8. Various Artists, Harry the Bastard Presents Club H, Vol. 2 (Statra) Perhaps an even lesser known DJ than I-f, Harry the Bastard masquerades by day as the record buyer for the largest domestic distributor of dance music. But as is becoming increasingly the case, smaller named jocks like him are selecting the true gems, only as their club-headlining counterparts were able to five years ago. Harry, with his limitless crates to pull from, has an ear for deep, immaculate house grooves layered with live jazz instrumentation and only the most understated vocals. What's more, he hasn't included a dud yet on either of the two volumes of Club H. Dig through a specialty record shop for six months looking for 12-inchers of this quality, or pick this up -- the choice is yours.

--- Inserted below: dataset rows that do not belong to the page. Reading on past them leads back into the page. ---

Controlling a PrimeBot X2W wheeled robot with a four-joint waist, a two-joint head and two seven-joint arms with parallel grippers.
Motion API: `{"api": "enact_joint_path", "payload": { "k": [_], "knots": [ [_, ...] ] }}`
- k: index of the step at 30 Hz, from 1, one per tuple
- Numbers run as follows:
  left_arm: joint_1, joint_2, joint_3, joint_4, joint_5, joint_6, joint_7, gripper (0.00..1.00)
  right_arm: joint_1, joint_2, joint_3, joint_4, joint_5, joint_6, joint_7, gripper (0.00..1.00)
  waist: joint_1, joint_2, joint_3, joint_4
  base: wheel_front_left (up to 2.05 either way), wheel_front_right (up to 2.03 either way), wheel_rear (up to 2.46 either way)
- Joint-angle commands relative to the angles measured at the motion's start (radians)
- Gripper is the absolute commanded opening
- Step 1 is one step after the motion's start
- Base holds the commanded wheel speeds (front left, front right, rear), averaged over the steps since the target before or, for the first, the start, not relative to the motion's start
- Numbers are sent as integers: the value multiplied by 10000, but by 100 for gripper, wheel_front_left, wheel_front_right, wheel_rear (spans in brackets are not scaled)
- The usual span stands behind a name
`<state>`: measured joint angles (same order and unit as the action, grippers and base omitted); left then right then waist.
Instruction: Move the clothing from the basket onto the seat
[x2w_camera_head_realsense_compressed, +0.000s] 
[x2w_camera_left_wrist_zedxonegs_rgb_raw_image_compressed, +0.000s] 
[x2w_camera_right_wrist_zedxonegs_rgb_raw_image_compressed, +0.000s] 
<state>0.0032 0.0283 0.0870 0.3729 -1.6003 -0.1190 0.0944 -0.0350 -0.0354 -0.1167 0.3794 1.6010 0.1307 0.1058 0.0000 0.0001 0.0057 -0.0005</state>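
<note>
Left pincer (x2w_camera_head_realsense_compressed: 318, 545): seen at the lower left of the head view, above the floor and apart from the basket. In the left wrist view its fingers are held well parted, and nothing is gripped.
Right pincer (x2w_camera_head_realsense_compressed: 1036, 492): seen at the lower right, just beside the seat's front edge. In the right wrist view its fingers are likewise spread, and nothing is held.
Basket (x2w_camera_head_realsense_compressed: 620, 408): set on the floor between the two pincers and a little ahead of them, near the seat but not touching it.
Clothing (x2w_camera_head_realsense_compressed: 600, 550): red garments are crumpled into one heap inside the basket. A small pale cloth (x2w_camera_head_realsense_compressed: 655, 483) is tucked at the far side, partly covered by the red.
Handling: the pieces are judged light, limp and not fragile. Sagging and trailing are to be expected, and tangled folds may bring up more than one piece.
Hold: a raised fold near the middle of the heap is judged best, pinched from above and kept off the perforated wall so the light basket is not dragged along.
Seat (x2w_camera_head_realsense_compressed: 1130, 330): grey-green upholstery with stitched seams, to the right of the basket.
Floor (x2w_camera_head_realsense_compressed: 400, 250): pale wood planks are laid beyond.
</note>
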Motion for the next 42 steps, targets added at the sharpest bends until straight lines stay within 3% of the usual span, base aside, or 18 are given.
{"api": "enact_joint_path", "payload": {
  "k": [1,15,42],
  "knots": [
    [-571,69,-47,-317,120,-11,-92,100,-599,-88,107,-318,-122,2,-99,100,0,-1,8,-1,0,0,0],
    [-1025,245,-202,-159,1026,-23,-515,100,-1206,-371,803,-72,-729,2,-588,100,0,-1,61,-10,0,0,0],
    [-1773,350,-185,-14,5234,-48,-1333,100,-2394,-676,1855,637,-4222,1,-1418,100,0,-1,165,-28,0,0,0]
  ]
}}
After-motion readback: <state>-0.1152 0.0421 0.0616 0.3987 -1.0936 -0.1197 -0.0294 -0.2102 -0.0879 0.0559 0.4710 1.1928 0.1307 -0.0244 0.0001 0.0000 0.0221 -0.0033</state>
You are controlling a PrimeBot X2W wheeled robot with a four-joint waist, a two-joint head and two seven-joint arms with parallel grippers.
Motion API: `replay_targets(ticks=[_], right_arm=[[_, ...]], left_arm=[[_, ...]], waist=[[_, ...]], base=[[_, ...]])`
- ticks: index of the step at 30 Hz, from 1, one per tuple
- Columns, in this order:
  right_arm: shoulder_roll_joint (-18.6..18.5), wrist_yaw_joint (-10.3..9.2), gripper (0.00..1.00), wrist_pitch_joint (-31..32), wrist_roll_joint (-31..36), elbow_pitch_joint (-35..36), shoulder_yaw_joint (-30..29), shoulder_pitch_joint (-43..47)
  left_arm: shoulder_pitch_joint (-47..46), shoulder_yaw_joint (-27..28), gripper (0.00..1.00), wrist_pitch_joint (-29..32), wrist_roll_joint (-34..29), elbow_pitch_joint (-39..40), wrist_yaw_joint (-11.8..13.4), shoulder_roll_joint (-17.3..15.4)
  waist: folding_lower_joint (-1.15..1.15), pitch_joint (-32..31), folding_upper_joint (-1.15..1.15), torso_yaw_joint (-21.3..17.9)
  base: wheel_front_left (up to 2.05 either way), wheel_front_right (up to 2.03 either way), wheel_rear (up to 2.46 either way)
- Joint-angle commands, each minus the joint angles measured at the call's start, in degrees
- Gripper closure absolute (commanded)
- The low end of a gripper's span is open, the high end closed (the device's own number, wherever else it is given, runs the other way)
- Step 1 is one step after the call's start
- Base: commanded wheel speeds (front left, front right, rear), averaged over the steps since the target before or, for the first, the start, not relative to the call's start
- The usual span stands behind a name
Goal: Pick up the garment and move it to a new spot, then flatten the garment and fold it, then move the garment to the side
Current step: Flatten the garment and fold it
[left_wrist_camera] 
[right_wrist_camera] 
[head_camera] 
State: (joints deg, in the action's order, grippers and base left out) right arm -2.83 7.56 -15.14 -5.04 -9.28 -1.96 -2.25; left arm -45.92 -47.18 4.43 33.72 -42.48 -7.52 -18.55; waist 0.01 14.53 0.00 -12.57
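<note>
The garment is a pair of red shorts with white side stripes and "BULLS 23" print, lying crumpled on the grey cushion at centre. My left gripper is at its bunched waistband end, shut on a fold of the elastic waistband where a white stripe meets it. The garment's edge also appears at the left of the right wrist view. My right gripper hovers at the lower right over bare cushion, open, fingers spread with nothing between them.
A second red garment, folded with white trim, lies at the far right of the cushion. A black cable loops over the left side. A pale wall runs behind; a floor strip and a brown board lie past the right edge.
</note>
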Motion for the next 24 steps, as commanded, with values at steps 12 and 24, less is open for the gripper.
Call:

9. Various Artists, Body & SOUL, Vol. 3 (New Wave) I'm usually wary about picking DJ mixes for a list of the year's best albums, but this and the two preceding it simply pack more minutes of bliss than 99 percent of 2000's "original" full-lengths. Background on this one: DJs Joe Claussell, François Kervorkian and Danny Krivit hold a party every Sunday afternoon in Manhattan called Body & SOUL that pays tribute to the garage sound pioneered by legendary selector Larry Levan at the Paradise Garage (later bastardized in the U.K. as speed garage, see #4). Heavy on roof-raising diva vocals and rhythms that run closer to funk than those of traditional house, this is dance music for an older, dare I say, more sophisticated set than those who consume the popular trance mixes of Paul Oakenfold and company. On Vol. 3, the triumvirate reaches beyond the insular New York garage cabal to draw on the flavors of Detroit (DJ Rolando's "Knights of the Jaguar," easily one of the top three club hits of the year) and San Francisco ("Equatorial," by the hippy trippy Dubtribe). The perfect gift for that lifelong discophobe you know who claims "that stuff all sounds the same," "it doesn't take any talent," and the coup de grâce "it isn't really music."

10. Sade, Lovers Rock (Epic) A new Sade album should have broken my top five without reservation. But Lovers Rock just doesn't have a single as memorable as Diamond Life's "Smooth Operator" or Love Deluxe's "No Ordinary Love." And to these ears, the turn to more prominent acoustic guitar was a step in the wrong direction, pulling her unclassifiable aesthetic closer to soft rock than lilting soul. Still, Sade's eternally assuasive voice fills in where the songwriting lacks, and the unexpected dubby overtones liven up the occasionally flat production.